ENQUETE Un message, faisant état de l'organisation d'une «purge contre les forces de l'ordre en Martinique à partir du 9 novembre à 20h30», avait circulé sur les réseaux sociaux...

20 Minutes avec AFP
— 
Franck Robine, le préfet de Martinique, à Matignon, à Paris, le 29 juin 2018.
Franck Robine, le préfet de Martinique, à Matignon, à Paris, le 29 juin 2018. — JACQUES DEMARTHON / AFP

Le préfet de Martinique monte au créneau. Après l'appel à une «purge» des policiers dans le département, Frank Robine a déposé plainte contre X ce jeudi, a annoncé la préfecture dans un communiqué.

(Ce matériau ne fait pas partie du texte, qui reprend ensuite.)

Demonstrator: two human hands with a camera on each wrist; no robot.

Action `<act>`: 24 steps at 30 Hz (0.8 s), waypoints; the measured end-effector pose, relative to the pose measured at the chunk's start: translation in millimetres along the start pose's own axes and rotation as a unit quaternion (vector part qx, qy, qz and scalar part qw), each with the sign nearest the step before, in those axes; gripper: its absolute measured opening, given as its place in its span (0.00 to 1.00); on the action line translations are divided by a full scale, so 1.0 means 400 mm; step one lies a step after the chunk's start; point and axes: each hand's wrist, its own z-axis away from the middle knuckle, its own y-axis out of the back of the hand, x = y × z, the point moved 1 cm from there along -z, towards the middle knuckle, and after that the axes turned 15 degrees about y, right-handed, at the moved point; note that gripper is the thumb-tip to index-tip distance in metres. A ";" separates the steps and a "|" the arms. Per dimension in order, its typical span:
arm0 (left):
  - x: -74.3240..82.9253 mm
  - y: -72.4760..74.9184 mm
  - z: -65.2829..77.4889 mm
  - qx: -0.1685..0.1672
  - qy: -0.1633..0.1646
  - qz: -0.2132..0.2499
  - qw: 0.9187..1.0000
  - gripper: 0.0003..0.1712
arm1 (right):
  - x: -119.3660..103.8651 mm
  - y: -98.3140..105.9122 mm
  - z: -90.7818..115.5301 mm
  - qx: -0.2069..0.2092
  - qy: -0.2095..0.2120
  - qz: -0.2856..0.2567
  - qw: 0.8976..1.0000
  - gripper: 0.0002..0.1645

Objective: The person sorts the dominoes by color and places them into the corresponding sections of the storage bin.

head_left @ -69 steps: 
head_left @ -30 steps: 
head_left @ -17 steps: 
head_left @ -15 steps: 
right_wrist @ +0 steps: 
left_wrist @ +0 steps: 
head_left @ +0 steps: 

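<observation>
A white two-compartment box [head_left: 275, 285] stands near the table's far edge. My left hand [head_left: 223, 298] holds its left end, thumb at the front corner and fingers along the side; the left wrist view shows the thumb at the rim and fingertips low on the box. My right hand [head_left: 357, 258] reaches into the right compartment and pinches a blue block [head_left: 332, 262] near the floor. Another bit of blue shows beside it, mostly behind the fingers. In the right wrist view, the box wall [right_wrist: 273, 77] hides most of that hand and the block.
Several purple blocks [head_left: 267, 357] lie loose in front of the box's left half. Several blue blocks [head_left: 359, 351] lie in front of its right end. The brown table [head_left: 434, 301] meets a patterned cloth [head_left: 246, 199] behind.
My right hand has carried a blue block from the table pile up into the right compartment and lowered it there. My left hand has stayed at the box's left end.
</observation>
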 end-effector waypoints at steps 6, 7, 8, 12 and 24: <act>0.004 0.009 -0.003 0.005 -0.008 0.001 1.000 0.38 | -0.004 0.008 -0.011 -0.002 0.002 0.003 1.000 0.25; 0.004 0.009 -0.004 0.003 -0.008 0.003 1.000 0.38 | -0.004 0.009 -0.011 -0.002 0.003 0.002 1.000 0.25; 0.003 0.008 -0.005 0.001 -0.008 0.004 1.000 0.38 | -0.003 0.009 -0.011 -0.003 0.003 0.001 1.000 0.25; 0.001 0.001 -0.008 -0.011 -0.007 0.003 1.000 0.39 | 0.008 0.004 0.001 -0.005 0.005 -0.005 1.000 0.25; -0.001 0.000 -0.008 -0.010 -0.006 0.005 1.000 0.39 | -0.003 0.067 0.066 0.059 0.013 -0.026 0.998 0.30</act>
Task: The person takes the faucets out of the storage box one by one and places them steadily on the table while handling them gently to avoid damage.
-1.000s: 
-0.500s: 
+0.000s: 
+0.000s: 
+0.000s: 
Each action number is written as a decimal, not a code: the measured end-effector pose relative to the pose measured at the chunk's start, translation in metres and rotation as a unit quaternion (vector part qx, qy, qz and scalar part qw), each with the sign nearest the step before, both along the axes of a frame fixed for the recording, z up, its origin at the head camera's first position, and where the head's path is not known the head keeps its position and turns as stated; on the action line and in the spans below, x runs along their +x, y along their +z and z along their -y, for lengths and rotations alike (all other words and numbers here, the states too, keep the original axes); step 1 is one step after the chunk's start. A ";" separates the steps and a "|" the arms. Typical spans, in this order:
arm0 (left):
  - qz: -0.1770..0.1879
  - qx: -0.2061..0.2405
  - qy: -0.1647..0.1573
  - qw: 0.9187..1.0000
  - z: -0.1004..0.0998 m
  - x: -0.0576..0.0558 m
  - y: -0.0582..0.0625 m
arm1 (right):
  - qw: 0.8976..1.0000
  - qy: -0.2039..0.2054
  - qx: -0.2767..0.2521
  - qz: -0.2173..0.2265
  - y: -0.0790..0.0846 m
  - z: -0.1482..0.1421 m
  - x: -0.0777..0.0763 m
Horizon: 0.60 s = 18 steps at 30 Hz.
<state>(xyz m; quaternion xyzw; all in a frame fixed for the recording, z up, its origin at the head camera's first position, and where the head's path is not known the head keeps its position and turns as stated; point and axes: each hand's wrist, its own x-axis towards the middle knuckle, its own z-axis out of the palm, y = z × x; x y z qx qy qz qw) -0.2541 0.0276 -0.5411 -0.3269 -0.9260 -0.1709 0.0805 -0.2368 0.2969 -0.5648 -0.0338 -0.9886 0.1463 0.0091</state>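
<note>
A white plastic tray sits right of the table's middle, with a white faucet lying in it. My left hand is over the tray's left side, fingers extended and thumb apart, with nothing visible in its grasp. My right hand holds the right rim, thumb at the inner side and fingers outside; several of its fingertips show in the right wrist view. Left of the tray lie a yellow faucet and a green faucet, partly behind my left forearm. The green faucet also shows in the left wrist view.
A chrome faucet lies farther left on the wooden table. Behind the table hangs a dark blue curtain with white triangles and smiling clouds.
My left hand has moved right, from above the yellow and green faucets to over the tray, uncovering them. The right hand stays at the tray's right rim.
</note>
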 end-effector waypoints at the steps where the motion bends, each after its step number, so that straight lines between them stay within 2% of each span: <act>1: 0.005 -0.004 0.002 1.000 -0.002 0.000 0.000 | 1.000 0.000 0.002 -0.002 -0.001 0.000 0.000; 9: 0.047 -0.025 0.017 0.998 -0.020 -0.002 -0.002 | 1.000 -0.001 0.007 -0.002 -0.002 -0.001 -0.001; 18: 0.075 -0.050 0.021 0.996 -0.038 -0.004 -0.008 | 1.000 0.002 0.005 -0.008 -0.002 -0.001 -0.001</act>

« Suite à la diffusion sur les réseaux sociaux d’un message appelant à la violence, à la destruction des biens immobiliers et mobiliers de la police et à la rébellion lors des contrôles réalisés par les forces de l’ordre en Martinique, Franck Robine, Préfet de la Martinique, a déposé une plainte ce jour contre X, pour appel à la violence contre des forces de l’ordre », explique le texte.

Un Isérois de 19 ans jugé pour provocation

Dans ce communiqué, Franck Robine affirme qu’il « condamne avec la plus grande fermeté ces menaces à l'encontre des agents de l'Etat qui œuvrent quotidiennement pour la sécurité de tous, il réaffirme son soutien entier aux forces de l’ordre ». Un message, faisant état de l’organisation d’une « purge contre les forces de l'ordre en Martinique à partir du 9 novembre à 20h30 », avait circulé sur les réseaux sociaux, donnant même des précisions sur les actions à mener à Fort-de-France.

Ce mercredi, le ministre de l'Intérieur Christophe Castaner avait demandé aux préfets «une mobilisation renforcée», après la diffusion sur les réseaux sociaux de messages appelant à une « purge » des policiers le soir d’Halloween. En métropole, un jeune Isérois de 19 ans, à l’origine du premier message devenu viral, sera jugé le 28 novembre pour « provocation, non suivie d’effet, au crime ou délit », après son appel à la « purge » le mercredi 31 octobre, soir d’Halloween. Il évoque de son côté « une énorme blague ». Une deuxième interpellation a eu lieu à Sarcelles.